Biotin B Vitamin
Biotin is also known as Vitamin H or B7. It's a cofactor in the metabolism of leucine. And it helps with gluconeogenesis.
It's part of the citric acid cycle. Therefore, it's part of the process of generating biochemical energy from the oxygen we breath. It also helps to transfer carbon dioxide. And it helps to maintain a steady blood sugar level.
Natural sources of biotin include organ meats, liver, egg yolk, grains, nuts, cauliflower, peans, beans and fish. However, it's also manufactured for us in our intestines by friendly bacteria living there, so a recognized defiency is rare.
However, some people have a genetic deficiency of the enzyme biotinidase. Others have intestinal malabsorption. Others have had partial gastrectomy.
Antibiotics kill all bacteria in your intestines, so supplementing with biotin while you're using them to kill a harmful infection is probably a good idea -- as is taking supplements of probiotics while on antibiotics.

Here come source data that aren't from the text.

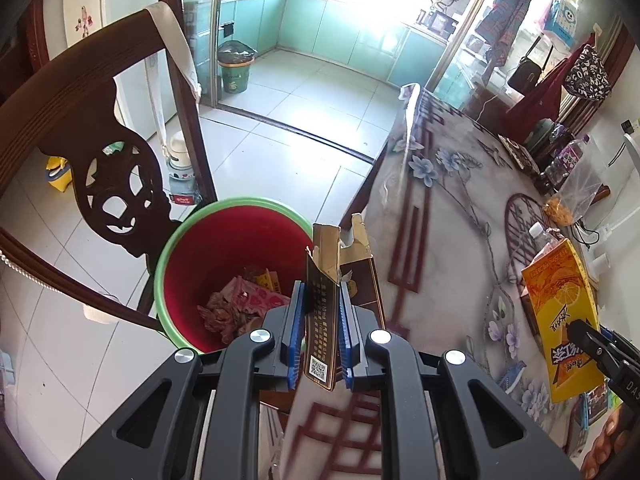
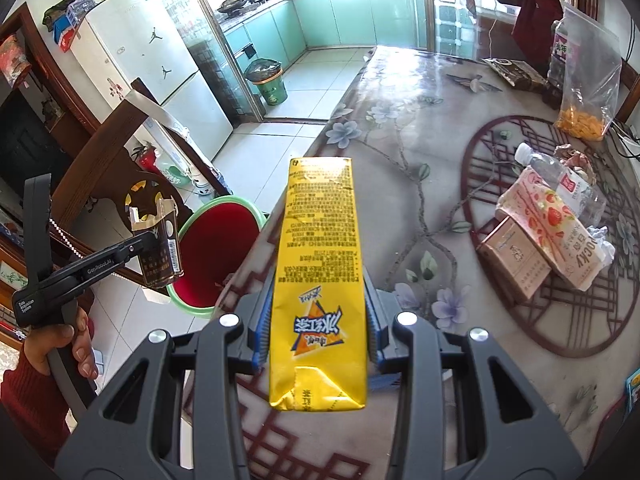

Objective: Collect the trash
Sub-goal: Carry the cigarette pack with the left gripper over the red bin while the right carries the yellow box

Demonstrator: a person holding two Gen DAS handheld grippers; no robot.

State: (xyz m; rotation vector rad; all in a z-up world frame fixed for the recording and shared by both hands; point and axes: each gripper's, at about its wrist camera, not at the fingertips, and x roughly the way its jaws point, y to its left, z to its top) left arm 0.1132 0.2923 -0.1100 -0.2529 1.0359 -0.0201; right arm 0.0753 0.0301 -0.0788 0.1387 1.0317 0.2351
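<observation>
Fingers of the left gripper clamp a torn brown packet; right gripper fingers clamp a yellow carton.

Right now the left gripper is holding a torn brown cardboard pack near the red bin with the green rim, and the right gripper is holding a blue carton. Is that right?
Almost. The right gripper is holding a yellow drink carton, not a blue one; the right wrist view shows it. The left gripper does hold the torn brown cardboard pack near the red bin with the green rim.
</observation>
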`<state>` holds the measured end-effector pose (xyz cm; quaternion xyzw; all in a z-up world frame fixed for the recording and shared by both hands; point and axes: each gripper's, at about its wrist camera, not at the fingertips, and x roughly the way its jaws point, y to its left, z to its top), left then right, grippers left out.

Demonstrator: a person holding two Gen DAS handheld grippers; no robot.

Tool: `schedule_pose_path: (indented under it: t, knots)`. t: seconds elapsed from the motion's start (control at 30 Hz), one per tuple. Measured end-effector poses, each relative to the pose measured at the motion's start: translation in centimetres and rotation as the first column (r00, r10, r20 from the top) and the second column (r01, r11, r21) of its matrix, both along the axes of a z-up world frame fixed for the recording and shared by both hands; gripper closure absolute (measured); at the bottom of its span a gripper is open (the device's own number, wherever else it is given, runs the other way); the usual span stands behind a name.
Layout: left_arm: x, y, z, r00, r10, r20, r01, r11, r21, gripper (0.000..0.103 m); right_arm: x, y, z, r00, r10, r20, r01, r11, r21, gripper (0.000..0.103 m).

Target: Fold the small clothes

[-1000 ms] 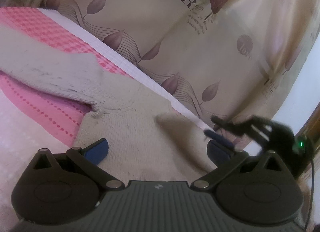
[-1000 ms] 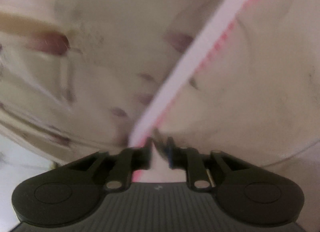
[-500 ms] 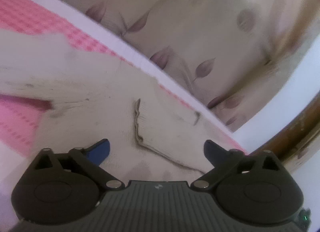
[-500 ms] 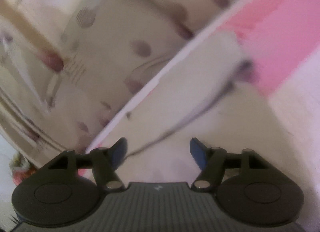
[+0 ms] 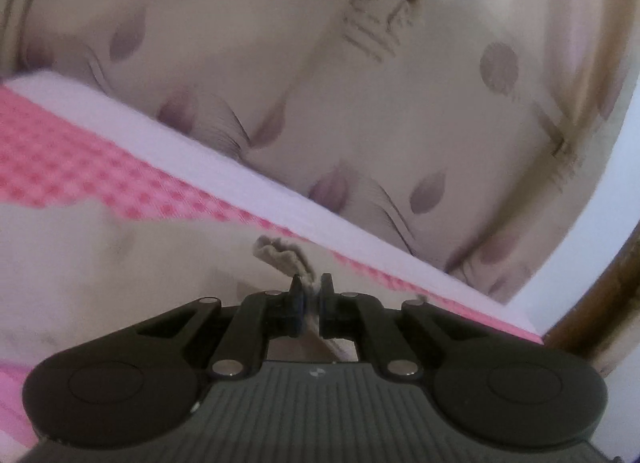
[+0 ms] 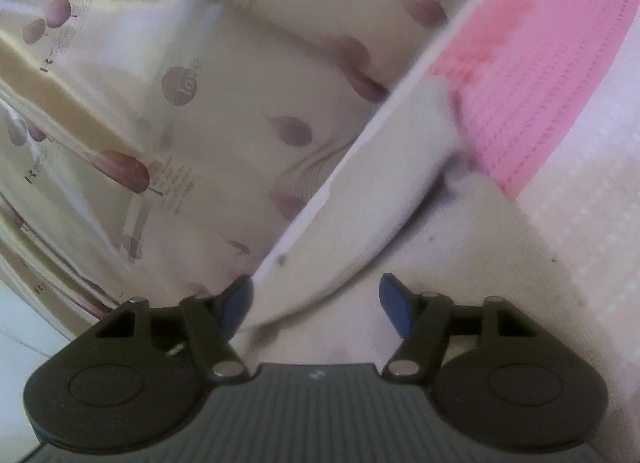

Others with low biotin include alcoholics, burn victims, the elderly and athletes (perhaps because of the stress of extreme workouts).
Deficiency symptoms include: scaly dermitis, inflamed sore tongue, loss of appetite, nausea, depression, muscle pain, morbid fear of food, pallor, anemia, burning or prickling sensations, sensitive skin, insomnia, and depression of the immune system.
50 to 200 micrograms are suggested for people who need supplementation. However, it's best taken with the entire family of B vitamins in a multivitamin.
Do not take biotin with anticonvulsant drugs gabapentin, phenobarital and valproic acid.